Cresswell stands up, comes around his desk and leans against the front, his arms across his chest. "If the two of you pull this off with minimal problems I have a feeling that the SECNAV will keep the two of you at JAG as long as the military permits."
The only bad thing about this marriage is the number of hoops we will surely have to go through. Still, this doesn't sound too bad. At the very least we don't have to do much traveling. "I think the Colonel and I will need time to discuss this, sir."
"Discussion will not be necessary. If you are willing to go along with this, so am I." Out of the corner of my eye, I find Webb cringing.
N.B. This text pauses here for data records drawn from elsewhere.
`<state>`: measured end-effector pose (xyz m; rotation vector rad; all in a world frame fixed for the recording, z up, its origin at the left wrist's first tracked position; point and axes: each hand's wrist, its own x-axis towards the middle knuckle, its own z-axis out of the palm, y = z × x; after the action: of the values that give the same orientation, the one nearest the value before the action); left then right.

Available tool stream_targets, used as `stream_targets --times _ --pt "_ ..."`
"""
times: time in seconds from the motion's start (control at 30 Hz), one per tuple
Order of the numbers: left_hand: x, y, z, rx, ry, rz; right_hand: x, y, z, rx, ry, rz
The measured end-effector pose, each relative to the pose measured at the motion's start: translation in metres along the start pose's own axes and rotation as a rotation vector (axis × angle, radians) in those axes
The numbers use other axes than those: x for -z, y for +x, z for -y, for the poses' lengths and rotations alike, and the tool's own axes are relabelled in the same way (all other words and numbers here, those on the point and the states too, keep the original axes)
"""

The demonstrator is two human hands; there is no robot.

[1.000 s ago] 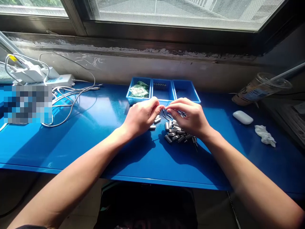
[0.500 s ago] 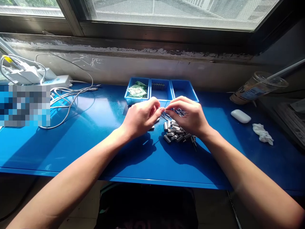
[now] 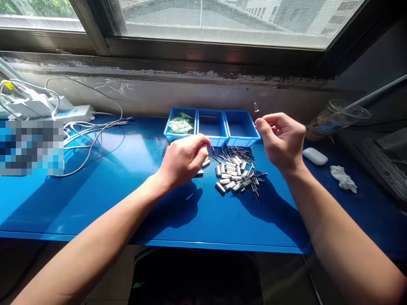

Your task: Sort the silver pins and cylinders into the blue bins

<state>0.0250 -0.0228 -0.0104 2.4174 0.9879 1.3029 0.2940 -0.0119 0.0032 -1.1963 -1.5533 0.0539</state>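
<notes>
My right hand (image 3: pixel 281 140) is raised above the blue table and pinches a thin metal pin (image 3: pixel 256 109) upright between thumb and forefinger, just above the right blue bin (image 3: pixel 242 128). My left hand (image 3: pixel 184 160) rests low on the table with curled fingers, touching a few small metal sleeves (image 3: pixel 203 166); whether it grips one is unclear. Between both hands lies a pile of metal sleeves and dark pins (image 3: pixel 237 173).
Three joined blue bins sit at the back: the left bin (image 3: pixel 179 124) holds green packets, the middle bin (image 3: pixel 209 123) small parts. White cables and a power strip (image 3: pixel 76 114) lie left. A plastic cup (image 3: pixel 333 118), white earbud case (image 3: pixel 314 156) and crumpled tissue (image 3: pixel 343 178) lie right.
My right hand has lifted up and to the right, away from the left hand, carrying a pin. The pile it covered now shows. My left hand dropped slightly toward the table.
</notes>
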Motion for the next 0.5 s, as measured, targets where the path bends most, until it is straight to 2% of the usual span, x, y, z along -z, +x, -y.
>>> stream_targets --times 0.2,0.33,0.4,0.5 --pt "-0.002 -0.002 0.001 -0.032 0.095 0.054 0.001 0.003 -0.011 -0.157 -0.165 0.131" --pt "0.001 0.004 0.002 -0.099 0.185 0.037 -0.006 0.0 -0.019 -0.133 -0.303 0.174" --pt "0.006 0.003 -0.007 -0.136 0.19 0.016 -0.009 -0.001 -0.021 -0.08 -0.349 0.127" --pt "0.011 -0.02 -0.044 -0.188 0.128 0.075 -0.01 -0.003 -0.018 -0.012 -0.314 0.041"
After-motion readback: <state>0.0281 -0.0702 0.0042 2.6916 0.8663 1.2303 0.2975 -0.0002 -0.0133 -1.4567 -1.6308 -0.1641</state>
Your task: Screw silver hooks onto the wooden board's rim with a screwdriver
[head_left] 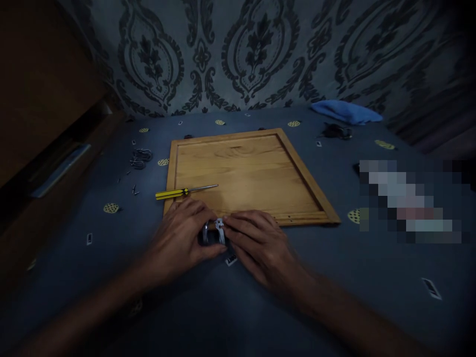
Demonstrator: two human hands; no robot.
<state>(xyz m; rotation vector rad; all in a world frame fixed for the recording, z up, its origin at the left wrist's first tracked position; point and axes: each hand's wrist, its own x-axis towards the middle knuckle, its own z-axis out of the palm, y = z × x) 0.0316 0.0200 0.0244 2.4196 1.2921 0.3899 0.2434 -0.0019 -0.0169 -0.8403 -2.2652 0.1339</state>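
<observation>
A framed wooden panel (238, 168) lies on the patterned dark blue cloth. At its near edge is a curved silver metal handle (220, 231). My left hand (182, 228) grips the handle from the left, thumb below and fingers above. My right hand (260, 243) is closed at the handle's right side, its fingertips against the metal. A yellow and black screwdriver (173, 193) rests across the panel's left frame, just beyond my left hand, with its shaft pointing right. Small dark holes show in the near frame strip beside my right hand.
Several looped metal pieces (140, 157) lie left of the panel, with small screws (135, 190) nearer me. A blue cloth (345, 111) and a small black item (335, 131) are at the back right. Brown wooden furniture (44, 89) stands at left; a patterned wall covering (256, 49) rises behind.
</observation>
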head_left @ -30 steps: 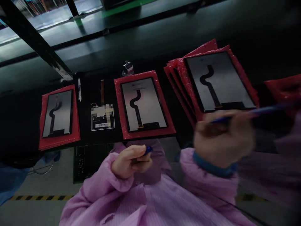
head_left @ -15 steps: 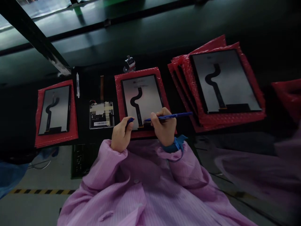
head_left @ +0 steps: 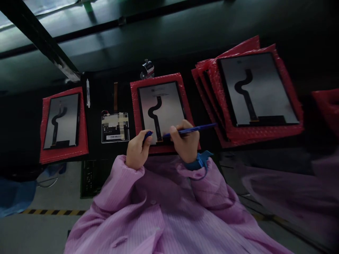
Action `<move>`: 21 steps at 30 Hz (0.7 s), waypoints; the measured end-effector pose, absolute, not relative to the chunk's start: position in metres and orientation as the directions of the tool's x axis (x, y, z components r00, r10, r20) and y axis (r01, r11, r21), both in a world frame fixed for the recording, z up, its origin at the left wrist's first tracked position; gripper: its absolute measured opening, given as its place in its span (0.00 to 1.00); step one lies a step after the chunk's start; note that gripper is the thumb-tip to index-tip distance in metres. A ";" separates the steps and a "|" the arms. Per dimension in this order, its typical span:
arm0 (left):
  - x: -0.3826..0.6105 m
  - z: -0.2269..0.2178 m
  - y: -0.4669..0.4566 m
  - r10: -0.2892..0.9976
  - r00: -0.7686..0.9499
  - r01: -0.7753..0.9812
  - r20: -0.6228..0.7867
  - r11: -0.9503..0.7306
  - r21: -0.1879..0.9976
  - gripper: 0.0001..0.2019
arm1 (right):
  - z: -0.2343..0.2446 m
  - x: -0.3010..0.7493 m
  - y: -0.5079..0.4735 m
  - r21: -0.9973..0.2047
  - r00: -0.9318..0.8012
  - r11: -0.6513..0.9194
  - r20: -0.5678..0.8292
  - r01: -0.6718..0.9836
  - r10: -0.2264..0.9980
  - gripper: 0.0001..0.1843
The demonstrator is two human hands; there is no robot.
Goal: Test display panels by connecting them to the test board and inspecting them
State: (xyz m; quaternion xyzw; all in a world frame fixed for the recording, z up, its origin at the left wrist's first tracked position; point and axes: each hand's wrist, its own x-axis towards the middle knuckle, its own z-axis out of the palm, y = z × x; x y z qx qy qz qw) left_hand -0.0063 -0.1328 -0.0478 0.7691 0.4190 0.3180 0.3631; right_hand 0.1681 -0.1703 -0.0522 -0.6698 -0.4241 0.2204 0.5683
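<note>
Gripping a blue pen point(head_left: 197, 129), fingers point(head_left: 174, 133) clamped around it, the right hand point(head_left: 186, 146) is holding the tip at the lower edge of the display panel point(head_left: 166, 102) at frame centre; the left hand point(head_left: 135, 153) is pinching the blue cap point(head_left: 148, 134) beside it.

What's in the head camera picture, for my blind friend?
The right hand holds a blue pen, tip at the bottom edge of a grey panel on red wrap; the left hand pinches a small blue piece beside it. A single panel lies left, a stack right.
</note>
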 end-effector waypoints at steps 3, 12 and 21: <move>-0.007 -0.049 -0.132 0.880 0.438 0.408 0.186 -0.378 0.831 0.26 | -0.051 0.177 -0.174 -0.992 0.682 0.101 0.121 0.070 0.721 0.15; -0.009 -0.048 -0.128 0.893 0.415 0.441 0.171 -0.362 0.821 0.29 | -0.033 0.323 -0.190 -0.881 0.849 0.159 0.472 0.445 0.237 0.12; -0.008 -0.047 -0.124 0.908 0.375 0.473 0.188 -0.362 0.804 0.29 | -0.045 0.369 -0.187 -0.770 0.868 -0.413 0.370 0.486 0.332 0.24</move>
Actually, he kinda looks like he's about to puke.
Harm concedes with a sigh. "Okay, Webb. . .hand over the details."
An hour later, we're heading out of Cresswell's office, each holding a folder. We step into my office and Harm slides into one of my chairs. "This is gonna suck."
"For you, maybe. I'm just along for the ride." It will really be amusing to watch him try to seduce a woman. Or, have her seduce him whilst pretending to be interested. "Just don't let this whole seduction thing get to your head, Rabb."
His smile is huge as if he knows a secret that I don't. "We haven't even started this and already you're jelous."
"Of a woman I've never met? Hardly. . .Besides, did you see the photos? She's rather… homely looking." Not that I am the sexiest woman alive, far from it, but if the woman is a therapist, you'd figure she'd primp up a little more. Andy seems to have wolfed down one Quarter Pounder too many and apparently enjoys working in her flannel pajamas if the pictures are anything to go with. "And then the name Andy. . .In real life she's probably a. . ."
". . .knockout." Harm's jaw seems to have hit the floor, literally. He holds up a picture of someone that can not possibly be Dr. Jorgen. The woman looks like she's been sculpted by a Greek God in order to piss off Aphrodite. Long black hair, teeny waist and a six pack so chiseled you can count the muscles. "And she goes by Andrea now."
I glance at the picture in disgust. "Tomorrow, when we head to Dr. Jorgen's office, remind me to pack my field knife." It's going to be a long day. But, looking at the bright side, it's another day that we don't have to do wedding plans.